- **Assigned task**: An exact repetition of the data below, without images, is the expected answer.

===============

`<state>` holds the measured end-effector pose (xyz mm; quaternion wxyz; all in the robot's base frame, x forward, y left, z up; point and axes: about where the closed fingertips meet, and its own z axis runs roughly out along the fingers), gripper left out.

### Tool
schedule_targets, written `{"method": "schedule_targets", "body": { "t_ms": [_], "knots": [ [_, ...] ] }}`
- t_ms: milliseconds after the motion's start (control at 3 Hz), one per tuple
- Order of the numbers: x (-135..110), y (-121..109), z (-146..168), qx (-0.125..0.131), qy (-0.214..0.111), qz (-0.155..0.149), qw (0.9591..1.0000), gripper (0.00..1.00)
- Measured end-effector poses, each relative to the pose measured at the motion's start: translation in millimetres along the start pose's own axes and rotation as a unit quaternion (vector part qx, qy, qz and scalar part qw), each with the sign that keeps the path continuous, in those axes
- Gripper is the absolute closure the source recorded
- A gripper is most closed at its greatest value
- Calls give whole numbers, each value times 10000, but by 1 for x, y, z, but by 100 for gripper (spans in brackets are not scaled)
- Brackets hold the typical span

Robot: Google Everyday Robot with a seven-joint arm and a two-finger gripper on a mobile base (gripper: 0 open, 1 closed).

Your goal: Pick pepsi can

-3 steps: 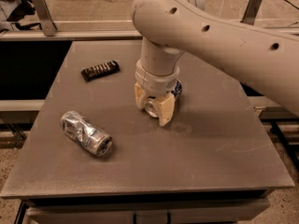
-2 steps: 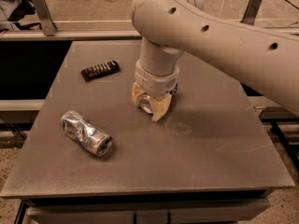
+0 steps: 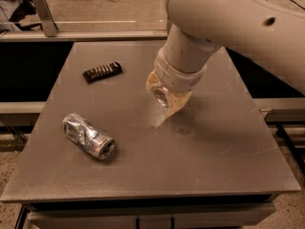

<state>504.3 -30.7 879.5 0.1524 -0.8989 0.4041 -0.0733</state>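
Grey tabletop (image 3: 224, 166) lies under me, and my gripper (image 3: 167, 99) hangs over its middle, a little toward the far edge, at the end of my pale arm (image 3: 228, 23). Between my tan fingers (image 3: 177, 107) sits a round silver end, which I take to be one end of the pepsi can (image 3: 161, 97). My wrist and fingers hide its blue body, so I go by that silver disc and by the fact that no other smooth can stands anywhere on the table. My fingers are clamped around it, one on each side, with the can tilted so its end faces outward.

Two other things are on the surface and are not mine to take. A crushed, silvery-blue can (image 3: 88, 136) lies on its side near the front left, well apart from my gripper. A flat dark ribbed bar (image 3: 102, 72) lies toward the back left.

By my reckoning the grasp is made, and that is the main part of the job. I cannot tell for sure whether the can is clear of the table. A soft shadow (image 3: 186, 130) falls just beside my lower fingertip instead of meeting it, which suggests a small gap. What is left, as I judge it, is to raise the can plainly off the surface and hold it firm without letting the smooth body slip through my fingers.
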Motion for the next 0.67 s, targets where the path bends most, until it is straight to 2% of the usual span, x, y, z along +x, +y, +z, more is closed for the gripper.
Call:
{"method": "schedule_targets", "body": {
  "t_ms": [333,667],
  "knots": [
    [2,11,-48,719,163,97,9972,100],
    [2,11,-48,710,162,92,9973,100]
  ]
}}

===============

- **Your response**:
`<state>` holds the measured end-effector pose (xyz mm; quaternion wxyz; all in the robot's base frame, x forward, y left, z up; point and axes: about where the closed fingertips meet, and its own z axis runs roughly out along the fingers), gripper left out.

### Tool
schedule_targets, written `{"method": "schedule_targets", "body": { "t_ms": [_], "knots": [ [_, ...] ] }}`
- t_ms: milliseconds after the motion's start (control at 3 Hz), one per tuple
- Order of the numbers: x (-135..110), y (-121..109), z (-146..168), qx (-0.125..0.131), qy (-0.214..0.111), qz (-0.155..0.149), qw (0.9591..1.0000), gripper (0.00..1.00)
- Measured end-effector poses, each relative to the pose measured at the motion's start: translation in millimetres along the start pose's own axes and rotation as a unit quaternion (vector part qx, qy, qz and scalar part qw), each with the sign that keeps the path continuous, in those axes
- Gripper is the absolute closure the source recorded
- A gripper is most closed at its greatest value
- Calls give whole numbers, each value times 10000, but by 1 for x, y, z, but by 100 for gripper (spans in brackets are not scaled)
- Brackets hold the typical span

Robot: Google Everyday Robot with a seven-joint arm and a two-finger gripper on a mobile base (gripper: 0 open, 1 closed).

Your goal: Pick pepsi can

-3 steps: 
-2 steps: 
+0 steps: 

<state>504.3 -30.7 879.5 0.1524 -0.8989 0.4041 -0.0733</state>
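Grey tabletop (image 3: 224, 166) lies under me, and my gripper (image 3: 167, 99) hangs over its middle, a little toward the far edge, at the end of my pale arm (image 3: 228, 23). Between my tan fingers (image 3: 177, 107) sits a round silver end, which I take to be one end of the pepsi can (image 3: 161, 97). My wrist and fingers hide its blue body, so I go by that silver disc and by the fact that no other smooth can stands anywhere on the table. My fingers are clamped around it, one on each side, with the can tilted so its end faces outward.

Two other things are on the surface and are not mine to take. A crushed, silvery-blue can (image 3: 88, 136) lies on its side near the front left, well apart from my gripper. A flat dark ribbed bar (image 3: 102, 72) lies toward the back left.

By my reckoning the grasp is made, and that is the main part of the job. I cannot tell for sure whether the can is clear of the table. A soft shadow (image 3: 186, 130) falls just beside my lower fingertip instead of meeting it, which suggests a small gap. What is left, as I judge it, is to raise the can plainly off the surface and hold it firm without letting the smooth body slip through my fingers.
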Motion for the next 0.67 s, targets where the path bends most, until it is straight to 2% of the usual span, x, y, z along +x, +y, +z, more is closed for the gripper.
Call:
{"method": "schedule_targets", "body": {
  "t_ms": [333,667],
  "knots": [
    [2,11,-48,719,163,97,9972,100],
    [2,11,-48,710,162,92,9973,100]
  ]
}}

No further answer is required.